«Porque Dios es el que en vosotros produce así el querer como el hacer, por su buena voluntad».
Filipenses 2:13, RVR60
Es emocionante comprobar que el Rey del universo de alguna forma se asocia con nosotros para llevar adelante sus designios. No hay manera de merecer un privilegio así, sobre todo teniendo en cuenta lo desparejo de nuestra relación con Él. Estas son semanas especiales en las que sentimos que, al caminar, estamos dando pasos que ya han sido trazados (Efesios 2:10). Como si el cielo y la tierra se unieran para alcanzar corazones.
Lo que estamos transitando a través de estos 40 días no es solo un plan de oración, sino también de acción, porque estamos convencidos de la verdad expresada por Pablo en nuestro versículo de hoy. Esta misma frase en la versión NTV dice: «Pues Dios trabaja en ustedes y les da el deseo y el poder para que hagan lo que a él le agrada».
Más que solo desear
Es muy bueno soñar despierto con cosas que pueden ocurrir y mucho más cuando entendemos que vienen de parte de Dios. Pero su Palabra hoy nos recuerda que Él no solo implanta anhelos en nuestro interior, sino además, la capacidad y el poder para que estos se lleven a cabo.
La vida que el Señor espera para sus hijos no está compuesta solo de deseos, sino también de acciones. En el Nuevo Testamento, al final de los cuatro evangelios, comienza un libro clave que muestra el inicio, el rumbo y la razón de ser de la Iglesia. Ese libro no se llama oraciones, tampoco se llama deseos o declaraciones; se llama «Hechos». Acciones concretas que el Espíritu Santo realizó a través de nuestros primeros hermanos.
Dios no nos quiere encerrados
Por supuesto que en ese libro encontramos momentos potentes y determinantes de oración y adoración, pero al recorrer sus veintiocho capítulos queda más que claro que aquellos creyentes no se quedaron encerrados clamando. Como su nombre lo indica, el libro está plagado de acción, de movimiento y de misión.
No existe razón bíblica alguna para interpretar que Dios nos quiere dentro de un cuarto de oración 24/7. Definitivamente esa no es su voluntad. Por eso en este día, llegando casi a la mitad de nuestro plan, vamos a enfocarnos en la segunda parte de la frase de Filipenses que hoy analizamos.
Dado que desde el cielo no solo vienen los deseos sino también el poder para llevarlos a cabo, tener fe no significa que nuestra tarea solo pasará por sentarnos a esperar con paciencia una respuesta.

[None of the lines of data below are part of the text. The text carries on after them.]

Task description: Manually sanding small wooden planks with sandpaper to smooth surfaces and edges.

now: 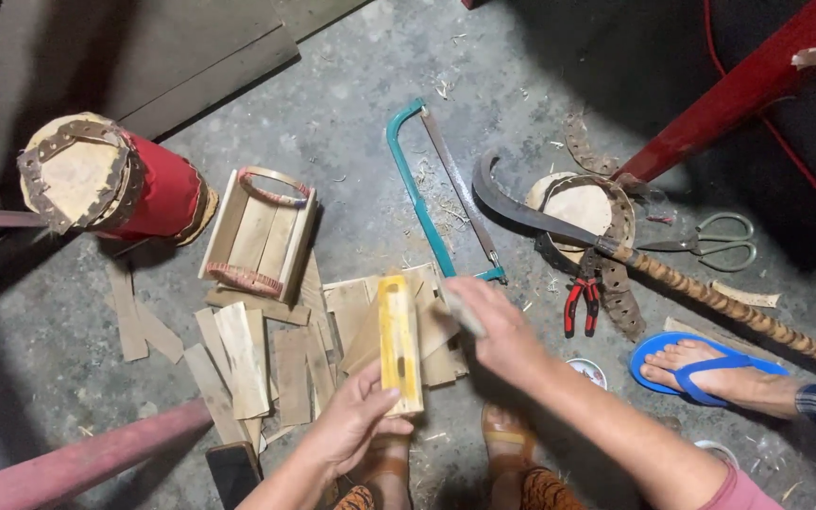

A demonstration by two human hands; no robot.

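At the far left one red drum [115, 184] lies on its side on the concrete floor [351, 123], its pale round face ringed with a toothed band. Just right of it sits one small wooden crate [259, 233], open side up, with cord wound round both of its ends. Below the crate lies a loose scatter of flat wooden slats [243, 359], roughly a dozen; the overlapping makes an exact count impossible. At the bottom edge one dark phone [233, 469] lies beside the slats. The left hand [356, 420] is wrapped round the lower end of one pale bamboo strip [399, 342], fingers curled firmly about it, holding it upright above the slat pile. The right hand [493, 321] is closed on a small blurred tool [460, 312] just beside the strip's upper part; what kind of tool it is cannot be told. Under the hands are the person's own two feet in brown sandals [507, 444]. Further up lies one teal hacksaw [427, 189], and right of it one curved sickle [559, 222] with a long wrapped handle running to the right edge. Its blade crosses a second round wooden disc [578, 206] with a toothed band. One pair of red-handled pliers [582, 300] lies below the disc, one pair of scissors [715, 241] to the right. Another person's one foot in a blue flip-flop [701, 364] rests at the lower right.
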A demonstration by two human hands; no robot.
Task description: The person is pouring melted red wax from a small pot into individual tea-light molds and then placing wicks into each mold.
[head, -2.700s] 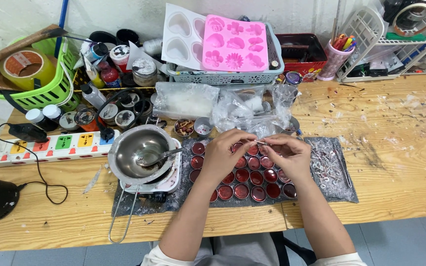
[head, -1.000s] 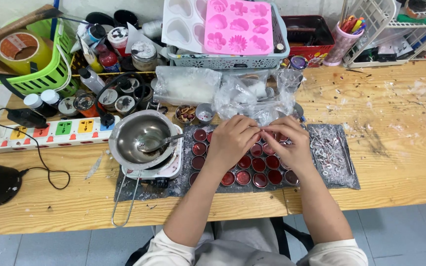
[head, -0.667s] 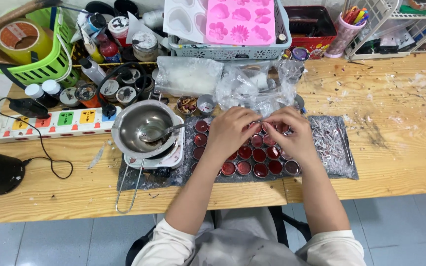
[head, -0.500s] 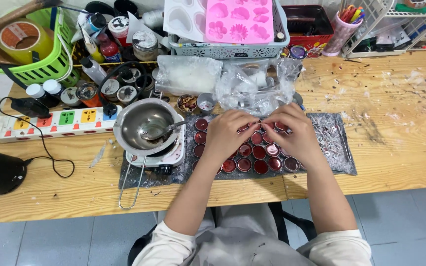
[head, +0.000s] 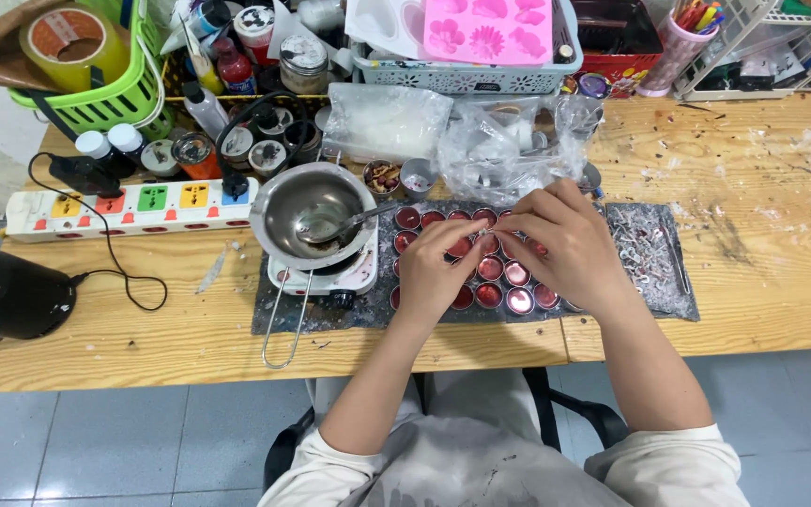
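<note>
Head camera looking straight down on a wooden workbench (head: 762, 225), and both hands are right over a batch of small round red-filled cups (head: 504, 272) laid out in rows on a dark foil-covered mat (head: 654, 263). Left hand (head: 434, 272) hovers low over the middle cups, fingers curled and pinched together at the tips; whether it grips anything is too small to tell. Right hand (head: 565, 249) sits just beside it, fingers bent and meeting the left fingertips above the rows, its grasp equally hard to read. Just left of the cups, a steel pot (head: 310, 208) with a spoon (head: 349, 223) in it rests on a small white hotplate (head: 326, 275). Behind the cups, crumpled clear plastic bags (head: 509, 141). Far left, a white power strip (head: 133, 207), and a pink silicone mould (head: 490, 28) in a basket at the back.
</note>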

Es cierto que habrá momentos en los que todo dependerá de Dios, ya que ciertos milagros no están a nuestro alcance. Algo así les pasó a los hebreos cuando, saliendo de Egipto, se encontraron en una verdadera encrucijada. Dios les llegó a decir: «Ustedes quédense quietos, que el Señor presentará batalla por ustedes» (Éxodo 14:14 NVI). Pero no podemos cometer el error teológico y existencial de pensar que así funciona la vida en todos sus aspectos.
Haciendo nuestra parte
Hay muchas cosas que nos exceden, y para eso contamos con el poder sobrenatural de Dios, pero hay una buena parte que sí está en nuestras manos porque Él así lo quiso y debemos manejarla con diligencia, sin ser perezosos ni negligentes.
Como parte de esta campaña para alcanzar con el Evangelio a cinco amigos, no solo oramos esperando que Dios abra corazones, situaciones y oportunidades, también incluiremos en la misma oración el paso concreto de tomar la agenda, anotar y actuar en consecuencia y con fe.
Venimos reflexionando juntos acerca de la poderosa herramienta de sentarnos en una mesa a compartir con otros. Más allá de las diferentes realidades de cada uno, en nuestra cultura argentina generalmente solemos desayunar, almorzar, merendar y cenar cada día. Visto así, en la semana tendríamos 28 momentos para comer algo. ¿Y si destináramos uno solo de esos momentos en la semana para compartirlo con alguien que necesita de Dios?
Hoy nos decidimos a tomar la iniciativa y dejar de esperar que las cosas sucedan solas. Con la ayuda y el poder del Señor y con nuestra forma de andar, comencemos a escribir diariamente nuestro propio libro de «Hechos».
Acción:
Hoy vamos a decidir separar un momento específico en cada semana, para destinarlo en forma permanente para compartir una mesa con alguien que necesita de Dios.
Oración:
Pedimos para actuar en ese poder que Dios nos da juntamente con los deseos e impulsos que Él pone en nuestro corazón.
Oramos para ser iluminados y así descubrir lo que nos toca ejecutar a nosotros en cada cosa que pedimos.